崇拝されました。
バースがメイド服の少女の腕を軽く引っ張る。
少女達の中でも一回り小柄な少女だ。
「ほれ、ご挨拶だ。
教えた通りにやってみな」
「むー…」
少女がバースの後ろに隠れてしまう。
「ははっ、済まんな瑛太君。
この恥ずかしがりやさんは、鈴音ちゃんだ。
宜しく頼むぜ」
無駄に高度な回り込み技術で、瑛太が鈴音の背後に立つ。
戦場仕込みである!
「可愛い名前だね。
僕は瑛太。
よろしくね」
本人なりの精一杯の笑顔を浮かべ、A太は握手を求めて手を差し出す。
デュふふだとか、キシシだとかいう複雑な異音を漏らしながら。
「むー…」
顔を顰めて唸り返す鈴音。
嫌われてしまったかと、A太が手を引っ込めるその寸前。
「むーたいりく、ばんじゃいっ!!」
突然鈴音はバンザイをした。
頭を掻くバース。
「あー、流行ってるみたいなんだ。
彼女の中では」
「…そうですか」
何と返せば良いのか、A太が悩みに悩んでいるところに、また別の少女が割って入る。
「なんだいなんだい、あたしは除け者かい?
って、そのおにーさん誰ん?」
「こら、いきなり誰は失礼だろう?
今日からここに住むことになった…」
「与那城瑛太です」
「そう、瑛太君だ」
「へぇ。
与那城……ってなんか聞き覚えあるな。
あたしはクノってんだ」
「くの?」
「そう、からだって書いてク、あと酒呑みの呑。
そんで躯呑。
変な名前だろ?」
差し出される右手。
「だから、よく覚えて貰える。
結構気に入ってんだ」
へへっ、と、まるで少年のように左手の人差し指で鼻をこする躯呑。
ふむ、これはこれでフェティッシュだなと、わけのわからない事を考えながら手を延ばすA太。
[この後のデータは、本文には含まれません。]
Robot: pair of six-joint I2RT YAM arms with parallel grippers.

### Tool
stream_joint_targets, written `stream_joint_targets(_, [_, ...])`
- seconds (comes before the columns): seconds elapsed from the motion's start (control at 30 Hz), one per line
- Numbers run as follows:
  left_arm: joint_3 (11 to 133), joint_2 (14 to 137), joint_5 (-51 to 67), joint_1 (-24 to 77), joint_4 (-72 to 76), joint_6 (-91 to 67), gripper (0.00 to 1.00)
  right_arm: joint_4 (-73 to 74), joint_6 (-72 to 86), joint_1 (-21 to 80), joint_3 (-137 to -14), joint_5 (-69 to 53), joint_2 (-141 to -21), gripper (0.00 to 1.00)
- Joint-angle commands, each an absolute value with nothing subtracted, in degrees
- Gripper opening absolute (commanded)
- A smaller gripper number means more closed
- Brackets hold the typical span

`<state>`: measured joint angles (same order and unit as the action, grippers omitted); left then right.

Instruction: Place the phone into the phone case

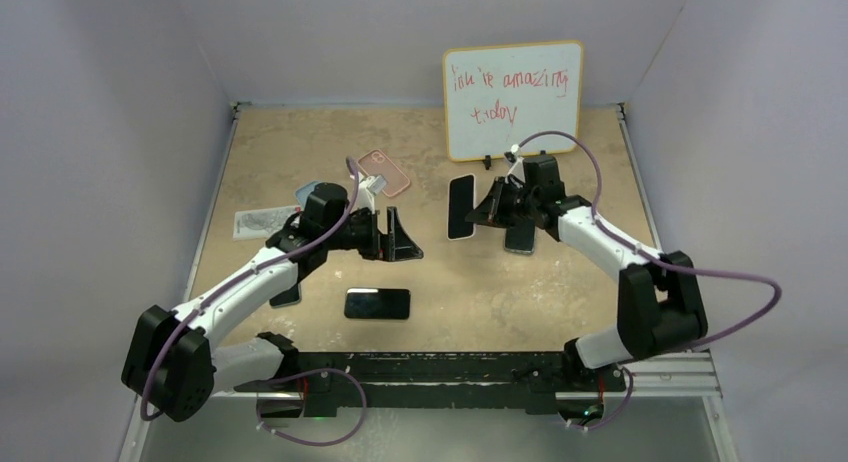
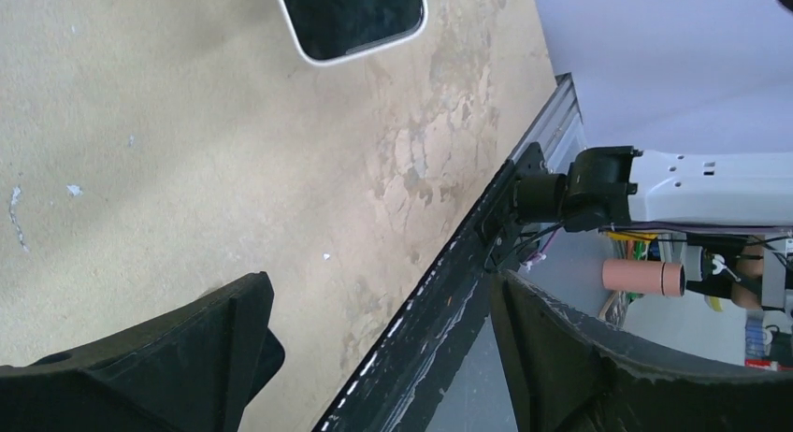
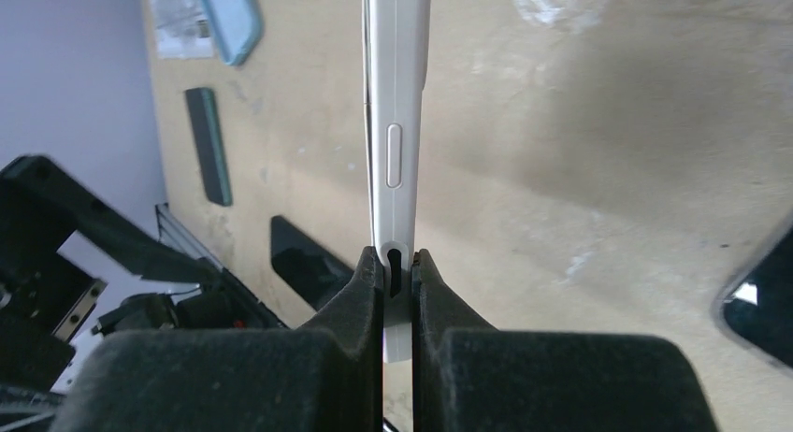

しかし、その手は躯呑の手に触れる前に、別の誰かにがっしりと掴まれてしまう。
「はうあっ!」
「あっ、てめぇ!
横取りしやがった!」
それはそれは、クリッとした瞳の大きな可愛らしい少女だった。
A太のストライクゾーンに剛速球がぶち込まれる!
「と、とと、突然ですが貴方の事をお慕いしています、私、紗季と言います!」
「お、お慕いって言われても、まだ僕達初対面ですよね?」
「は、はい!
でも、バースさんに話を聞きました!」
そういえば、バースが子供達に、有ること無いことを吹き込んでいたなと思い出す。
「与那城、えっと、瑛太様、でしたよね!」
「様?
はい、そうですけど」
両手でがっしりと掴まれたA太の右腕が、ブンブンと上下に激しく振られる。
「ああ、瑛太様!
素敵なお名前です…。
先生のお話しを聞いて、私はとてもとてもとっても感動しました!」
ブンブンブン。
「特に麗華お姉様を、身を呈してお守りなされようとするそのお心の清らかさにはいたく感動いたしましたですます!」
ブンブンブンブン!
「あ、でもその前に、この孤児院を救って、私達を救ってくださってありがとうございます!」
ブ!ブ!ブ!ブ!ブ!ブン!
「ありがとうございますありがとうございますありがとうございますありがとうございますありがとうございますありがとうございますありがとうござっ!?」
パシっ!
超高速運動を繰り返す紗季とA太の手を、比較的この中では大柄な少女が止める。
「長い。
あと、宗教じみてて気持ち悪い」
スレンダーな体つきにオーバーニーソックスが映えるその少女の正体は、
「兄貴!
ナイスツッコミ!
いつもながら容赦ねぇぜ!」
躯呑の兄、荘司郎である!
……ん?
兄?
少女?
少女のお兄さん?
何かがとち狂っている!
「何も狂っていない。
私は少女の男で、躯呑の兄だ」
「兄貴、誰に向かって喋ってんの?」
突如キシャーッと荘司郎を威嚇しだす紗季。
それに対して、カバディカバディと威圧を高める荘司郎。
「おいおい、喧嘩は程々にしてくれよ?」
慌てて止めに入るバースを見て、A太は奇妙な疎外感を覚える。